• [Work order]:
Print only the lines below, from the very first to the one containing "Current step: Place", exactly as they stand. Do not print pictures.

[Records from a data collection]
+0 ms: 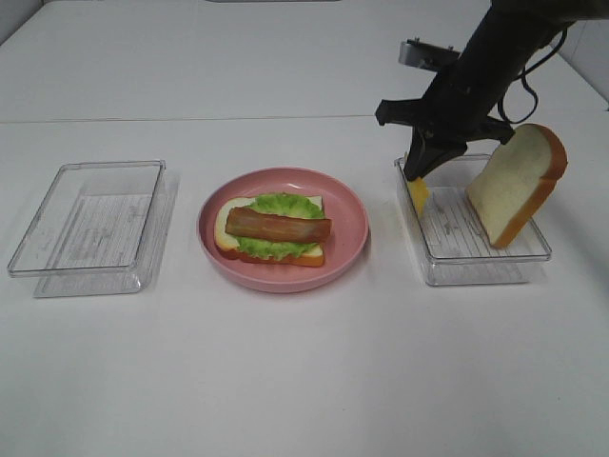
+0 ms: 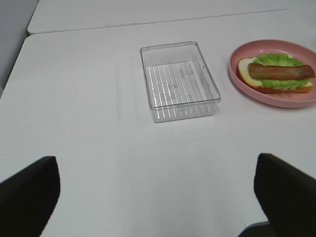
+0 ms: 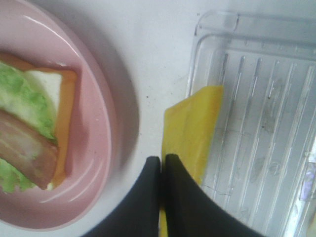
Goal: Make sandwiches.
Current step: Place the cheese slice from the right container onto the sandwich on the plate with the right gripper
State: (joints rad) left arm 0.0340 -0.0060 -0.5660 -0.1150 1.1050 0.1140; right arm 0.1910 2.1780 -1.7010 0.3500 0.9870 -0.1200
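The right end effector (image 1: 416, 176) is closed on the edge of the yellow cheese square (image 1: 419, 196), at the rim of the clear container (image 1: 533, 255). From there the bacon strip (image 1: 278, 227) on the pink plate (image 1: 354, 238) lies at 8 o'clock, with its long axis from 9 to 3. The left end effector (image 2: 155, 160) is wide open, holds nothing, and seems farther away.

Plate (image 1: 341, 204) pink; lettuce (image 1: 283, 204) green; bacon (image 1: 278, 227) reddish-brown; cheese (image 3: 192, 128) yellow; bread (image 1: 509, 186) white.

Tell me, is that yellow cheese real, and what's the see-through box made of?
The cheese square looks like soft toy rubber or foam: matte, evenly yellow, bending slightly. The clear box seems hard glossy plastic: see-through, with moulded ridges.
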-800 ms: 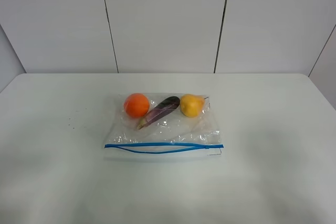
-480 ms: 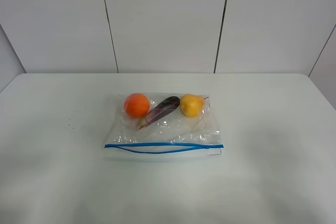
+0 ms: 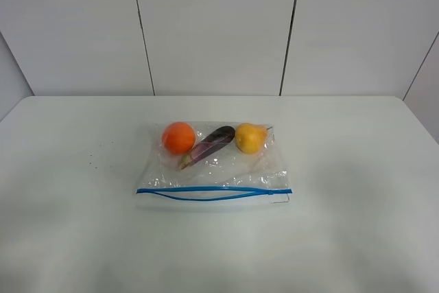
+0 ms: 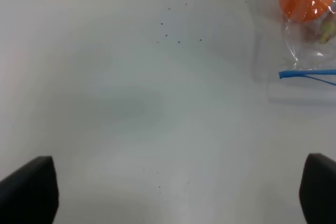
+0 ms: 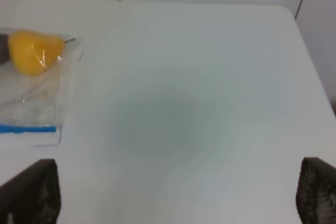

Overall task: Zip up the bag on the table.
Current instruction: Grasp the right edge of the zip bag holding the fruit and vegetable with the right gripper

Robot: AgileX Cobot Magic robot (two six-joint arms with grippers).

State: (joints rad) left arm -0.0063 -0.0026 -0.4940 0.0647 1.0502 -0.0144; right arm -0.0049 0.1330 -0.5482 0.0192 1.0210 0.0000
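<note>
While both stand wide open and empty, the left gripper and right gripper hover over bare surface, each off one end of the bag, which lies mid-surface with its blue zipper strip along the front edge. The strip gapes in the middle; pressing one end unanchored would likely slide the light bag or bunch its film, leaving it unsealed.

Prob. a robot lab or test cell, not a home. Plain matte white worktop w/ rounded corners, backed by bare white wall panels w/ thin dark vertical seams. Flat, even light. One clear bag of fruit & veg sits mid-worktop like a test prop.
</note>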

• [Written solution]:
+0 ms: 
+0 ms: 
+0 ms: 
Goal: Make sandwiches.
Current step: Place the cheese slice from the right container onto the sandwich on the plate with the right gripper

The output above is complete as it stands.